_WORK ITEM_
Below are records; work out how many of their lines contain "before" and give only that number.

_____

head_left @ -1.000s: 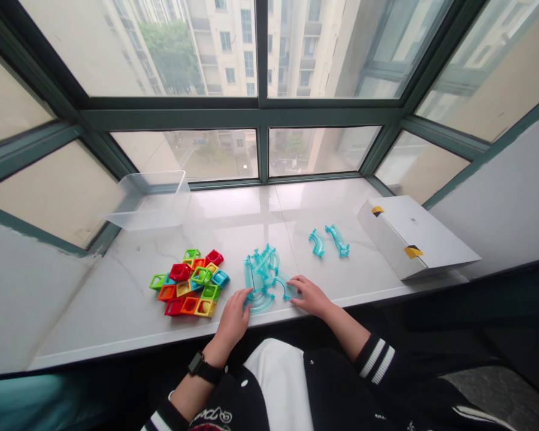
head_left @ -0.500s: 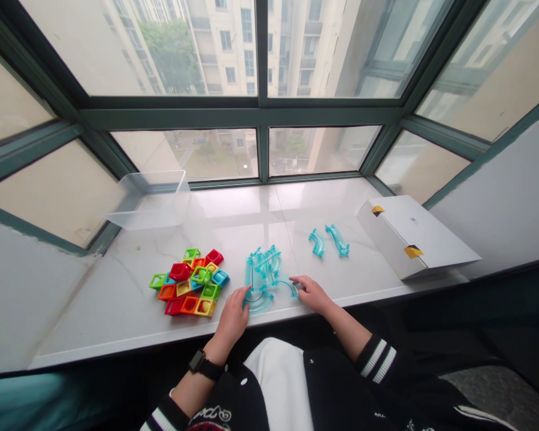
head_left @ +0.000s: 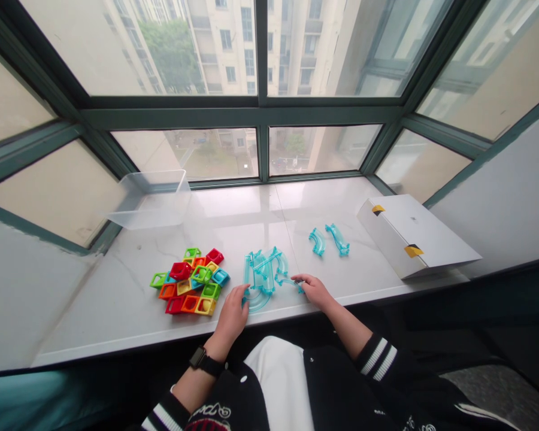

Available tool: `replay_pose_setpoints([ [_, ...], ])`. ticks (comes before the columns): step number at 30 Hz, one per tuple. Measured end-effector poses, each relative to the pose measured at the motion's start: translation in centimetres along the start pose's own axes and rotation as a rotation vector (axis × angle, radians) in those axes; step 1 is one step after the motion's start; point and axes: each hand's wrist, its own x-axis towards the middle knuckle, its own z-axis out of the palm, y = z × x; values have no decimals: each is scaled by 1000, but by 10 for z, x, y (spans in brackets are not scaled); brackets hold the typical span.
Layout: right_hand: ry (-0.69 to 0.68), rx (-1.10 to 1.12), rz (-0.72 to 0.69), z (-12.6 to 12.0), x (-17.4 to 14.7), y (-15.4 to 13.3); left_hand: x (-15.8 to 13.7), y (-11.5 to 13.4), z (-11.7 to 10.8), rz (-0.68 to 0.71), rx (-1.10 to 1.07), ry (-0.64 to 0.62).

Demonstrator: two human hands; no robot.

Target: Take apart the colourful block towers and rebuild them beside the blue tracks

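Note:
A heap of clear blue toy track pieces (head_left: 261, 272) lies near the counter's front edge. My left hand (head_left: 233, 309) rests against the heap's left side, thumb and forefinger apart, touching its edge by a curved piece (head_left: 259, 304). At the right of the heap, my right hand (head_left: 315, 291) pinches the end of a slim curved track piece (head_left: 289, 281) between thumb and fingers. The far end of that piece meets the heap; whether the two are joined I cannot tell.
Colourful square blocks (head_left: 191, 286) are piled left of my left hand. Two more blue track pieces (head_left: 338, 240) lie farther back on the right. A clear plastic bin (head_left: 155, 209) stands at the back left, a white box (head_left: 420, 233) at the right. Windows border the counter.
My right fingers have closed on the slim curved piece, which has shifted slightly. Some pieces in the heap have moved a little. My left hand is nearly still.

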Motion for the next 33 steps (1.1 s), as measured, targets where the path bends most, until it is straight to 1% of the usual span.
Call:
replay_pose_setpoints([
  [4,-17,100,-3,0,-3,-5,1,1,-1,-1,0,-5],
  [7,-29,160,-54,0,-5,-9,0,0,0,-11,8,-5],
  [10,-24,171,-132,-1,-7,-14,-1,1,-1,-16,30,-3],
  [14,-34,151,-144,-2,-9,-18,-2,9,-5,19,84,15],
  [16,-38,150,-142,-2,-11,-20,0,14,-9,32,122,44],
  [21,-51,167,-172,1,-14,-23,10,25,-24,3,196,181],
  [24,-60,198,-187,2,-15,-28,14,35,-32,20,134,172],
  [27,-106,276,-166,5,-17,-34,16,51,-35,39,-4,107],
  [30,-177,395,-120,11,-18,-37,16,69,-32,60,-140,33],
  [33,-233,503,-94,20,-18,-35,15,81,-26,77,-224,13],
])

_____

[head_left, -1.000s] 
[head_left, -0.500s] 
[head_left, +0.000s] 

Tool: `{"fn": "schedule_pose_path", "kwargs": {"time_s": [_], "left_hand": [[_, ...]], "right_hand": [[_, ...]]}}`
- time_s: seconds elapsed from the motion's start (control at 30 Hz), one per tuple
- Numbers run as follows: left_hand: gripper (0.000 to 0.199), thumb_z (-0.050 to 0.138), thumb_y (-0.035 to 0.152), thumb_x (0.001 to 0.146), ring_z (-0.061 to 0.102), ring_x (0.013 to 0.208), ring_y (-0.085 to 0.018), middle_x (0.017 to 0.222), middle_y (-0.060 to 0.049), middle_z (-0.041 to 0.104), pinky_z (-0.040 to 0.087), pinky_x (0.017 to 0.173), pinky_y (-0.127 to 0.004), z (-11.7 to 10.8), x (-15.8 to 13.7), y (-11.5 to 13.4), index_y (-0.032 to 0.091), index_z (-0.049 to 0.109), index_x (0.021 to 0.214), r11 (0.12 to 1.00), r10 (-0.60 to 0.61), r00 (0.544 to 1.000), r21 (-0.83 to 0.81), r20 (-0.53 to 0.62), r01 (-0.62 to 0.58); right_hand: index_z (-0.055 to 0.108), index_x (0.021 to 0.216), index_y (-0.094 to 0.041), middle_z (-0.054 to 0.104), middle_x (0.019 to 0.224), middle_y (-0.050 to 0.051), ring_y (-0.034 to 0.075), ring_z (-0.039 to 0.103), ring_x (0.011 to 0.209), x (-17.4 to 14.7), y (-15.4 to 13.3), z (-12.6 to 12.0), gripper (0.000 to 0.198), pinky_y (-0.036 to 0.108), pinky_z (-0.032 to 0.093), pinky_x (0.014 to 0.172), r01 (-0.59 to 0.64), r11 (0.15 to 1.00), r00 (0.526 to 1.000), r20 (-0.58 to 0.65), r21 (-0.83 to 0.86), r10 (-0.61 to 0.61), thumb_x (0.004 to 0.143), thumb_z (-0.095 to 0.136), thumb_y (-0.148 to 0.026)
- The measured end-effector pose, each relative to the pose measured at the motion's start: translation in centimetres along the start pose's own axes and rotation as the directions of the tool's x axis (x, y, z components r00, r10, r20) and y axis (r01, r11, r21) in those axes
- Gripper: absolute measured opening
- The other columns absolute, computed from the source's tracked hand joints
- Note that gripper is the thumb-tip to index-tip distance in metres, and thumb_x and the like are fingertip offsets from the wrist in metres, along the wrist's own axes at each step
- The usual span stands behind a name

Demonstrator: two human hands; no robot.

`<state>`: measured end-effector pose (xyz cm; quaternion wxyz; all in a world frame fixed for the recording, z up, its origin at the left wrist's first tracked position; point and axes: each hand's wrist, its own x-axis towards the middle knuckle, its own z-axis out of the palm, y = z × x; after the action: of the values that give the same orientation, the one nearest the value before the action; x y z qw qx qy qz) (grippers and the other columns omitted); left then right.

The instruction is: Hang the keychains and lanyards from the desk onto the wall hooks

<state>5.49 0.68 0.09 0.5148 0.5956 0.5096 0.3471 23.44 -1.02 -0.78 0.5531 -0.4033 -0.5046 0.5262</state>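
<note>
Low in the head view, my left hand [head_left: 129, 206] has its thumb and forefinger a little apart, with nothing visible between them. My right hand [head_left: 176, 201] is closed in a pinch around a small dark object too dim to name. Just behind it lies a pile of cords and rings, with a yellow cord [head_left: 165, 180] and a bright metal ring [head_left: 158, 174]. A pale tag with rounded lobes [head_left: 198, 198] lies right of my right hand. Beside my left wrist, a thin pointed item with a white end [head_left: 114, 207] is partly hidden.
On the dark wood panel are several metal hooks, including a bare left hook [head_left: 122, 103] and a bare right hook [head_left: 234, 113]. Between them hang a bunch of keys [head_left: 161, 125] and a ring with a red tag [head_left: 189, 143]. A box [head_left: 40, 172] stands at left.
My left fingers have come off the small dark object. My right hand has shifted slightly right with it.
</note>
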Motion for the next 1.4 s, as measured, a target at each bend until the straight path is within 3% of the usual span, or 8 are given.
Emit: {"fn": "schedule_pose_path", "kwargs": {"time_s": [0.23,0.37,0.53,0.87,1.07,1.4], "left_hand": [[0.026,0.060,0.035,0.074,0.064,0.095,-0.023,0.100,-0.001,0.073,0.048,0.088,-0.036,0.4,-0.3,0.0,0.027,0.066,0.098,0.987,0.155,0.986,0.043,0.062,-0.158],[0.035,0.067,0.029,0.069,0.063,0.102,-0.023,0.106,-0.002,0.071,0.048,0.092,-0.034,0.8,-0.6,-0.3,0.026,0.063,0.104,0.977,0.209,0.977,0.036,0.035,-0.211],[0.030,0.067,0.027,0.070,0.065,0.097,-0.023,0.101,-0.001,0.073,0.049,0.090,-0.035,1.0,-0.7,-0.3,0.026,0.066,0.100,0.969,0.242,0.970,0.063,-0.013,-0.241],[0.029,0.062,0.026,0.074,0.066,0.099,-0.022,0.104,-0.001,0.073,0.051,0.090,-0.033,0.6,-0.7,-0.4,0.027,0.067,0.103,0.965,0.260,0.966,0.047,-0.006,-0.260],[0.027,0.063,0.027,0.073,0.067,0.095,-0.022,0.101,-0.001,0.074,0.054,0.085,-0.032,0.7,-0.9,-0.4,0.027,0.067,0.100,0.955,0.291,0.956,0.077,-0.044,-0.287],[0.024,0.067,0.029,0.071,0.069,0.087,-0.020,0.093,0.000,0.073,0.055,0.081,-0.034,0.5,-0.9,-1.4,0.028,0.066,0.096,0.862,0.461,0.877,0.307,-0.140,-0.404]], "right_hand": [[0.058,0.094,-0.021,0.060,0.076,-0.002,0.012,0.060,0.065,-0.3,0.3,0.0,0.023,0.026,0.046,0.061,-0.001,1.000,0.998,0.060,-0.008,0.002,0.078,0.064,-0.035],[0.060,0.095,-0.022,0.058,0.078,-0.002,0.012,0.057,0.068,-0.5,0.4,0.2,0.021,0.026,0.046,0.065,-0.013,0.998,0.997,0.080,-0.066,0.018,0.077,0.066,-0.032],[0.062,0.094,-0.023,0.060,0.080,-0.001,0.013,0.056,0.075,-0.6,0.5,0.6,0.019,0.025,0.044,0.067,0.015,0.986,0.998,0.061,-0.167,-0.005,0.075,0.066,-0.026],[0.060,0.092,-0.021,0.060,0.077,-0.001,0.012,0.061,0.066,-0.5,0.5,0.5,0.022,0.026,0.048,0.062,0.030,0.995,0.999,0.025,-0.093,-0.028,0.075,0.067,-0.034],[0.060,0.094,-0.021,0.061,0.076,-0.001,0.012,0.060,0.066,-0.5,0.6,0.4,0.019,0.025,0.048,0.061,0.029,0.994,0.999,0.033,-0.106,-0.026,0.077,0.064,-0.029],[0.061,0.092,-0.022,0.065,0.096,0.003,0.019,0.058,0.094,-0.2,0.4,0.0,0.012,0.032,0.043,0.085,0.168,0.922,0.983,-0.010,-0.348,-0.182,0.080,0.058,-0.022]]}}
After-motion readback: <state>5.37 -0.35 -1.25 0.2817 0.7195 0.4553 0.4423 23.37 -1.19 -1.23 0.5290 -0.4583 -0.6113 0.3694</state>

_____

_EXERCISE RESULT_
2